> _EXERCISE OBJECTIVE_: Write the listing out once more, with every line exactly as it stands.

> _COLLECTED MATERIAL_:
# # #
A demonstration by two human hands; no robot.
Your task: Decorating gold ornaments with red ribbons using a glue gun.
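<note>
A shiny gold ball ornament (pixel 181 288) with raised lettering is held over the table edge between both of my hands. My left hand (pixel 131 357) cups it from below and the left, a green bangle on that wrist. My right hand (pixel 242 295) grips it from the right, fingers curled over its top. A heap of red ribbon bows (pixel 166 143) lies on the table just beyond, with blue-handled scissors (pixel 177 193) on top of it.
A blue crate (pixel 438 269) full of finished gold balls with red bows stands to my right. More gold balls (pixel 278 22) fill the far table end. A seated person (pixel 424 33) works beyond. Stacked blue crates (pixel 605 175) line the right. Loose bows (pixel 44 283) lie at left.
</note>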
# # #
> _ANSWER SECTION_:
A demonstration by two human hands; no robot.
Your task: Decorating gold ornaments with red ribbons using a glue gun.
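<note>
A shiny gold ball ornament (pixel 181 288) with raised lettering is held over the table edge between both of my hands. My left hand (pixel 131 357) cups it from below and the left, a green bangle on that wrist. My right hand (pixel 242 295) grips it from the right, fingers curled over its top. A heap of red ribbon bows (pixel 166 143) lies on the table just beyond, with blue-handled scissors (pixel 177 193) on top of it.
A blue crate (pixel 438 269) full of finished gold balls with red bows stands to my right. More gold balls (pixel 278 22) fill the far table end. A seated person (pixel 424 33) works beyond. Stacked blue crates (pixel 605 175) line the right. Loose bows (pixel 44 283) lie at left.
</note>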

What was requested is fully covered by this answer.